I have on my left arm a peculiar, small scar, which I've carried from infancy. No, it's not the result of abuse, or falling down, or being bitten by a dog; in fact, I'm rather proud of this scar, because I was one of the last generations of American children to have it. It's the circular scar from a vaccination for a disease that's now extinct except for a few high-security lab storage vaults: smallpox.
Once, an art teacher in my school fell ill, and a substitute was teaching my class. This went on for several days, and then we learned the man had been put in an iron lung. A few days after that, I still remember the utter silence in the classroom when the substitute told us that the teacher had died. It was from polio. There was a time, just a few years before my birth, when this was far more common. Just about every school had at least one student with a useless arm or walked only with the aid of crutches because he had to drag a useless leg. If you don't want to take my word, try asking your grandparents, or anyone who grew up during that time. If polio didn't manage to kill you outright, it would still cripple you for life.
I wasn't so lucky with chicken pox; I grew up in the 1960s, and the vaccine for it only came out in 1995. Yes, I survived it; it's rare to die of chicken pox, still rarer if you're a child. Last year, however, I had my first bout with shingles, which I found unpleasant, disfiguring and painful. There wasn't much the doctor could do for me but prescribe some painkillers. I was lucky enough to not get the nastier, more permanent effects such as permanent nerve pain, facial paralysis, ear damage or even lesions inside the eye sockets (which makes me wince just thinking about it).

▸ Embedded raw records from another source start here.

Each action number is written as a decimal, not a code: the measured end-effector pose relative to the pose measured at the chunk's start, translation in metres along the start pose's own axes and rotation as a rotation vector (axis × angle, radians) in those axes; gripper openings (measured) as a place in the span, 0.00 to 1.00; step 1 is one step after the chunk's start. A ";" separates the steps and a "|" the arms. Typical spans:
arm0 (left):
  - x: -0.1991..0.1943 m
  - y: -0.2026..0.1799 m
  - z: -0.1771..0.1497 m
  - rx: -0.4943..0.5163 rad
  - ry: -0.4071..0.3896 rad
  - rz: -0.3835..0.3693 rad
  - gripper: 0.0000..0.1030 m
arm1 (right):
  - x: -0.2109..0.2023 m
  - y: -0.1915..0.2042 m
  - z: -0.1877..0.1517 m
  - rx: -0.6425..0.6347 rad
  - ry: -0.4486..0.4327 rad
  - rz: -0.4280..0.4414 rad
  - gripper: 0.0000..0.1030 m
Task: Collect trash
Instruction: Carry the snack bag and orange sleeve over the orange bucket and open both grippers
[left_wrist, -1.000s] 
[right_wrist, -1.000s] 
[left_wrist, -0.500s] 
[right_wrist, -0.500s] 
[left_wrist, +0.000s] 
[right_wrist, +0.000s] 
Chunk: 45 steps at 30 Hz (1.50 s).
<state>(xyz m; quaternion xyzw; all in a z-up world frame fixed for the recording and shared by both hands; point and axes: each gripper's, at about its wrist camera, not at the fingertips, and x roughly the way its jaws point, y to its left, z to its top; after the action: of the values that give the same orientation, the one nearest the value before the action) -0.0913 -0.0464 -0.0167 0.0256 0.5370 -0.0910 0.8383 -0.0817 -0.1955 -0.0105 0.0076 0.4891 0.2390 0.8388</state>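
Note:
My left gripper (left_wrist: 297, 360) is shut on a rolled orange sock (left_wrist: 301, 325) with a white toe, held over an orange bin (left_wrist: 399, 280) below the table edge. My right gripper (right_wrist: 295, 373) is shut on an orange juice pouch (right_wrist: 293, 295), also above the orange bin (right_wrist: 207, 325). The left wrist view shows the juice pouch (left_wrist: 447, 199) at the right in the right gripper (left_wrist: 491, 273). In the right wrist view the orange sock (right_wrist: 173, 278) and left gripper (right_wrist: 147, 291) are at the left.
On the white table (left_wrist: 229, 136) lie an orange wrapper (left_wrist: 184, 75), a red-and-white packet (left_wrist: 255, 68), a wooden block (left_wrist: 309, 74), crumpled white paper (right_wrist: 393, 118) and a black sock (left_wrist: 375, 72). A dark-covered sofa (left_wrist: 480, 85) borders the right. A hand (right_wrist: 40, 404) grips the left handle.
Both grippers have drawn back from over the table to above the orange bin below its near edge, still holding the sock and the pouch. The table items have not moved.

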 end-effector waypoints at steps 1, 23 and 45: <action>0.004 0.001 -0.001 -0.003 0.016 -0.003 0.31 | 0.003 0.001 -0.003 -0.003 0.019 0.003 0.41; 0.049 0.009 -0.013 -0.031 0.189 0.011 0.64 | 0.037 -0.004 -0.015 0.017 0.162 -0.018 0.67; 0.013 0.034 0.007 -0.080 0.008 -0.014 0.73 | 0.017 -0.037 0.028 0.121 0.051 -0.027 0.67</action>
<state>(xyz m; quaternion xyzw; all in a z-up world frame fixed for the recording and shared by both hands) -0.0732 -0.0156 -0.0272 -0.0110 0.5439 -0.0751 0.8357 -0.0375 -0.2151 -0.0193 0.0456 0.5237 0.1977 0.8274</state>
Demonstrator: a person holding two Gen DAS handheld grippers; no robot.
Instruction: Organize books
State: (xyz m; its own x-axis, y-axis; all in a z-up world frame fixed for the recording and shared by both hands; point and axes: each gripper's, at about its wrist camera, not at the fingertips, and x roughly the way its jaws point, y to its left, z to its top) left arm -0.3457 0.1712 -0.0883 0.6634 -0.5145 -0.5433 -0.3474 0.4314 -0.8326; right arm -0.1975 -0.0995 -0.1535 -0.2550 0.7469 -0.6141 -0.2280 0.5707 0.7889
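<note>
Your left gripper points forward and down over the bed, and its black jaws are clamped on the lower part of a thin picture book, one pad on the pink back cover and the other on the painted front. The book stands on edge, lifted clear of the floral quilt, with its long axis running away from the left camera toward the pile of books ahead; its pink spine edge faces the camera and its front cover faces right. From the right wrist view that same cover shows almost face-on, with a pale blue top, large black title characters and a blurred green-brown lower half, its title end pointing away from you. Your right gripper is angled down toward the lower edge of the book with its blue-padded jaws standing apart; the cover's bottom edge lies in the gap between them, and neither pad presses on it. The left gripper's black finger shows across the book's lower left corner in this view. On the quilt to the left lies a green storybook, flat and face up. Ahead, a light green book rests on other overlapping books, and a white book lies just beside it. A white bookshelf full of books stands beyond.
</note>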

Just a few decades before my childhood, really, in the first part of the twentieth century, things were much worse. Diptheria, whooping cough, tuberculosis, polio, measles, chicken pox, and even smallpox tore through America's children, killing hundreds of thousands, scarring or crippling the ones who survived. When one of these diseases reared its ugly head in a school district, school was stopped and everyone stayed home. Hard to do mass education, in that kind of environment!
It's hard for me to be patient with idiots who insist that this newfangled germ and virus theory of disease is all bunkum created by doctors as part of some vast conspiracy, that the real causes of these scourges were some vaguely defined "toxins" or dirtier homes. (Believe me, in the 1960s standards of cleanliness in homes were -- if anything -- stricter than most parents' homes today!) It's even harder for me to be patient with idiots who insist that back in the Good Old Days, before mass vaccinations and interracial dating and all, we lived longer, healthier lives -- the very FUCK we did! And when I see goddamned idiot parents bringing their kids to "pox parties" to swap measles and chickenpox around, insisting that even measles and whooping cough are minor childhood illnesses, it's hard for me to resist suggesting that they be declared unfit parents, have the kids forcibly taken from them and adopted by responsible people, and that we then have the stupid fucks sterilized so they won't breed again and endanger any more children. The only reason that these things are even
thinkable is that people have forgotten, with amazing speed, just how frightening and deadly these diseases can be. And because people are fucking idiots (and because some lawyers and "alternative medicine" practitioners are breathtakingly unscrupulous psychopaths). I don't like to even think what the future will be like if they have their way.
Yes, it's true that there was a rather strange and unfortunate court decision recently about vaccination.
Here's a nice, clear explanation in the New York Times of what really happened.
Anyway, having vented all that . . .
I just received an email notice from Columbia University Press, whose mailing list I'm on: the book
Autism's False Prophets: Bad Science, Risky Medicine, and the Search For a Cure by Paul A. Offit is available at 20 percent off. You'll probably need to get on their mailing list to be eligible for the discount, but if not, the code is PS08. (I probably shouldn't do that, but . . .)
It's about the claimed (and utterly false) link between autism and mercury in vaccines. I'm not in a headspace to produce a really good summary, so I'll quote from the website blurb:
In this book, Paul A. Offit, a national expert on vaccines, challenges the modern-day false prophets who have so egregiously misled the public and exposes the opportunism of the lawyers, journalists, celebrities, and politicians who support them. Offit recounts the history of autism research and the exploitation of this tragic condition by advocates and zealots. He considers the manipulation of science in the popular media and the courtroom, and he explores why society is susceptible to the bad science and risky therapies put forward by many antivaccination activists.In the interests of full disclosure, Offit is one of the co-creators of a new rotavirus vaccine. But really, if vaccines are a plot by doctors to make your children sicker so they can make more money off them -- wouldn't it make more sense to encourage the deadly diseases of the past to come back again? Believe me, that would generate
plenty of business -- not just for doctors and hospitals but for undertakers and mortuaries, and it would help thin out our overcrowded classrooms, too. Any takers? Apparently quite a lot of them!